Measuring the impact of your GitHub Copilot rollout

GitHub Copilot is amazing… but you can’t just roll it out all of a sudden with no planin a large engineering organisation!

Flipping the switch on without a proper configuration would be plain dangerous (think about he risk of accepting licensed code without training on triaging), but once this is addressed the most common thing I am asked about is:

how do I measure the productivity impact of GitHub Copilot?

Let me be clear: this not about replacing people with Copilot or reducing teams thanks to the productivity increase. GitHub Copilot is a tool, and I believe in people who can deliver better rather than more. Someone who uses Copilot on average delivers better code, and it happens thanks to the fact that the state of flow is not interrupted and developers can focus on the real, hard problems of engineering today.

GitHub Copilot Metrics Viewer

Using the REST APIs is absolutely fine, but sometimes you need to start quickly and with something visual.
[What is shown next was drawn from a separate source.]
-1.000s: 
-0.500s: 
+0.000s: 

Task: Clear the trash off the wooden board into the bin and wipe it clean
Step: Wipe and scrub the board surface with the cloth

The folks at GitHub developed metrics-viewer, an excellent React application you can deploy anywhere. It will be connected to your GitHub Organisation (or Project, if you like) and it will give you a fantastic breakdown of metrics for your teams.

I use metrics-viewer heavily and I recommend it against alternatives like a custom PowerBI dashboard as there is a significant integration with the service. I think it is an excellent tool.

You can also find PowerBI dashboards if you wanted to, of course!

In both cases you need a token with manage_billing:copilot and read:enterprise scopes.

Why it is so important

metrics-viewer (have a look at their README, it shows quite a lot!) is a single pane of glass where you can monitor acceptance rates, hotspots, active users, etc.

It gives you a breakdown of languages in use, IDEs, etc. but most importantly you can see the plain API responses so you can potentially include the logic in your own systems!